Dessiner pour résister à la barbarie, survivre pour témoigner de l’évènement inouï, voilà ce qui a poussé Maurice de La Pintière à créer et à rester ouvert au monde grâce à l’art. Plus d’une centaine d’œuvres de l’artiste, pour certaines encore jamais montrées au public, sont rassemblées à l’Abbaye Royale de Fontevraud dans une scénographie originale.
À ces dessins du chemin de croix du bon larron sont associés des textes de l’écrivain Yves Viollier : « Cette œuvre avec laquelle j’ai vécu et médité pendant un an avant de pouvoir me hisser à sa hauteur et lui associer de courtes méditations est l’élévation, mieux, la transfiguration d’une épreuve tragique par la seule foi en Jésus ressuscité ».
Maurice de La Pintière (1920-2006)
Artiste aux multiples talents, célèbre pour ses tapisseries, Maurice de La Pintière est également connu comme peintre illustrateur.
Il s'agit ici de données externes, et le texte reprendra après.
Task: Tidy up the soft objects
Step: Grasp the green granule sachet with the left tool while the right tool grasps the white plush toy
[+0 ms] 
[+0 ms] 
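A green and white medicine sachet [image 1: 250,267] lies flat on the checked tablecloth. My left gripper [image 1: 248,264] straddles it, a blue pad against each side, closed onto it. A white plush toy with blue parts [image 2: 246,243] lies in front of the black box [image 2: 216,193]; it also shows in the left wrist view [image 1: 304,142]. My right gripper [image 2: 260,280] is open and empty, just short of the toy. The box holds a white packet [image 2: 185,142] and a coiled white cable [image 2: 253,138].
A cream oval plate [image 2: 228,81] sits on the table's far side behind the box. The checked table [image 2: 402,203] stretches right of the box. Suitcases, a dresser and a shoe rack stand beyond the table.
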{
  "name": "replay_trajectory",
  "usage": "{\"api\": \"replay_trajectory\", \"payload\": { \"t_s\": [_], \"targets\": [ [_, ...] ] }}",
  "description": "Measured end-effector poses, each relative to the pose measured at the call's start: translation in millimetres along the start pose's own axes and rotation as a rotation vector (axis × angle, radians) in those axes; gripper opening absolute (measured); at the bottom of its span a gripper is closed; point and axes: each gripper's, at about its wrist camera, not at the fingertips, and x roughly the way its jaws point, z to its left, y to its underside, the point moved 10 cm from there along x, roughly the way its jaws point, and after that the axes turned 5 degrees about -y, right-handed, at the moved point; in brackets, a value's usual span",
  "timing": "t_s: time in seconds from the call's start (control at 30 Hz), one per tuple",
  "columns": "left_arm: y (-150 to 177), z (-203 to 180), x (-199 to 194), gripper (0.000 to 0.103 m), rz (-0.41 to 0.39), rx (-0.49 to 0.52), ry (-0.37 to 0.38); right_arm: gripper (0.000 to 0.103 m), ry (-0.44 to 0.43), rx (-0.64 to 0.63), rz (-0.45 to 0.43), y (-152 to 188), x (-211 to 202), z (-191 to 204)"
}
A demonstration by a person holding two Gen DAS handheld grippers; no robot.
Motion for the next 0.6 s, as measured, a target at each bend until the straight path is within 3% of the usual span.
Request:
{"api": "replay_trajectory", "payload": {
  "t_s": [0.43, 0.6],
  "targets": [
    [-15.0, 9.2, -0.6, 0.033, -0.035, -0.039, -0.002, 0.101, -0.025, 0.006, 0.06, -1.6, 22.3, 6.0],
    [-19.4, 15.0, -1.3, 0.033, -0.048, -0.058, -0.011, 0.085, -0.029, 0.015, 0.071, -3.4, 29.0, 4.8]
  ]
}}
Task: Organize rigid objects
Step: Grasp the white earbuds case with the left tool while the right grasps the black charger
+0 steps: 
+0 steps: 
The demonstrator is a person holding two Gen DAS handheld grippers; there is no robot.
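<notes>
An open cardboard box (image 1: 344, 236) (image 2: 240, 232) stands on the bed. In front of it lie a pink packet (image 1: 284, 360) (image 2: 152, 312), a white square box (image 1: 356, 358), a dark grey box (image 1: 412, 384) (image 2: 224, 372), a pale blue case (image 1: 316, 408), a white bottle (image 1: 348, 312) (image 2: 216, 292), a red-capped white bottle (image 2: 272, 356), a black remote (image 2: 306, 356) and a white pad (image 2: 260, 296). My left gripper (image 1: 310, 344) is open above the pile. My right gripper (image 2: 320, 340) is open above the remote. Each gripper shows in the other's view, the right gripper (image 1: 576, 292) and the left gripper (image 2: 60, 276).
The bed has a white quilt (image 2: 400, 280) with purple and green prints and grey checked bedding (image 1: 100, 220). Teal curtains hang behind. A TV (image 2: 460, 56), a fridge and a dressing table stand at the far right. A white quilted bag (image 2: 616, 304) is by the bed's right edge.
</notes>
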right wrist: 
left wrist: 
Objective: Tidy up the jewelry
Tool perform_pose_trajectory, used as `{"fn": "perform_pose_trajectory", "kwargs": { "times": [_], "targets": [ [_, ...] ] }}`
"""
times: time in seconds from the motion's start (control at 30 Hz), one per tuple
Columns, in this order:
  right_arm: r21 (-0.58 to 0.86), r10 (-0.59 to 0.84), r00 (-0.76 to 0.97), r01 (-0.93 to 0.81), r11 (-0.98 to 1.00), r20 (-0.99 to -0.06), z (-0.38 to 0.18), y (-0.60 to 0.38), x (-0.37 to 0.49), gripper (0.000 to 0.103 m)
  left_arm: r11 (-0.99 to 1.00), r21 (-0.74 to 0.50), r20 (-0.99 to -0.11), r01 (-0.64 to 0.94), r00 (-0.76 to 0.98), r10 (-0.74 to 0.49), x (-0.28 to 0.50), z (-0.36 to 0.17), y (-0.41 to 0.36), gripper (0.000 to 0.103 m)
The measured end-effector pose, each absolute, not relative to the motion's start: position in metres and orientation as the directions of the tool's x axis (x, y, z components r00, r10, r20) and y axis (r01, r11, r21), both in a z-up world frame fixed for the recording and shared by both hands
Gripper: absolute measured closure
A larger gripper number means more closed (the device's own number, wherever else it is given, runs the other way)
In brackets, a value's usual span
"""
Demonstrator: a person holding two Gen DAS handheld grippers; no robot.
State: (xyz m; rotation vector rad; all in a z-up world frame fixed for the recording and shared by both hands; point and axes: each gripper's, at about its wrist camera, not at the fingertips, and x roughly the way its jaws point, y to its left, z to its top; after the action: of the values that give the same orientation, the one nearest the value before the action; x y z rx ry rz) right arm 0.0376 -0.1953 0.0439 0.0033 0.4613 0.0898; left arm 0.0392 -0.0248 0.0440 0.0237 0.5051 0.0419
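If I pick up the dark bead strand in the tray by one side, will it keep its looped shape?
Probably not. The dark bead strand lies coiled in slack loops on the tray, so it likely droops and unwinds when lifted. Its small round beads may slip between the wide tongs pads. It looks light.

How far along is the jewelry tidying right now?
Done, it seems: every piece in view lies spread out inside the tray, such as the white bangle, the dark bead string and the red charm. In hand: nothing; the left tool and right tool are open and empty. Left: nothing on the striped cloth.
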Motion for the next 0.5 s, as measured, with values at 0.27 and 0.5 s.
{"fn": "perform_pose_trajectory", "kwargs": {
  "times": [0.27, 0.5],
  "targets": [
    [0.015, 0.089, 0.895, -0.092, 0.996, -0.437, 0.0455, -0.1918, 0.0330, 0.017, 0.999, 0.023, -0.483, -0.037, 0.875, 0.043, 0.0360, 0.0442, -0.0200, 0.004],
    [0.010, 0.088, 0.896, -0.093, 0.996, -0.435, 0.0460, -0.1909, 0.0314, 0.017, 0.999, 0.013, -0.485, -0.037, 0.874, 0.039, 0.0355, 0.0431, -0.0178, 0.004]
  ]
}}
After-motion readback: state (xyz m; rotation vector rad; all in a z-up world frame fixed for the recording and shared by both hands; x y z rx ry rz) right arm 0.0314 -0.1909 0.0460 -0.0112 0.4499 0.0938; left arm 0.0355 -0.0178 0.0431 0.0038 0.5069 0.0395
Né en Vendée, à Vouvant, Maurice de La Pintière s’engage dans la Résistance à l’âge de 20 ans alors qu’il est étudiant à l’École des Beaux-Arts de Paris. En 1943, il tente de passer la frontière espagnole pour rejoindre les forces de la France Libre, mais il est arrêté et emprisonné par la Gestapo. Détenu successivement dans les camps de concentration de Buchenwald, Dora et Bergen-Belsen, il consacre à cette expérience, dès la libération, un album intitulé Sous la griffe de la Bête. Quelques années plus tard, il compose une œuvre magistrale, Le chemin de croix du bon larron. Maurice de La Pintière se tourne ensuite vers l’illustration, signant notamment de nombreuses bandes dessinées publiées dans des périodiques. C’est dans sa maturité que, conseillé par Jean Lurçat, Maurice de La Pintière découvre l’art de la tapisserie. Il élabore, à partir de 1965, de nombreux cartons de tapisserie dont le cycle Des Ténèbres à la Lumière. Son vécu de déporté y est transfiguré par des textes sacrés d’origines diverses et en particulier celui de saint Jean qui a inspiré la tenture de l’Apocalypse.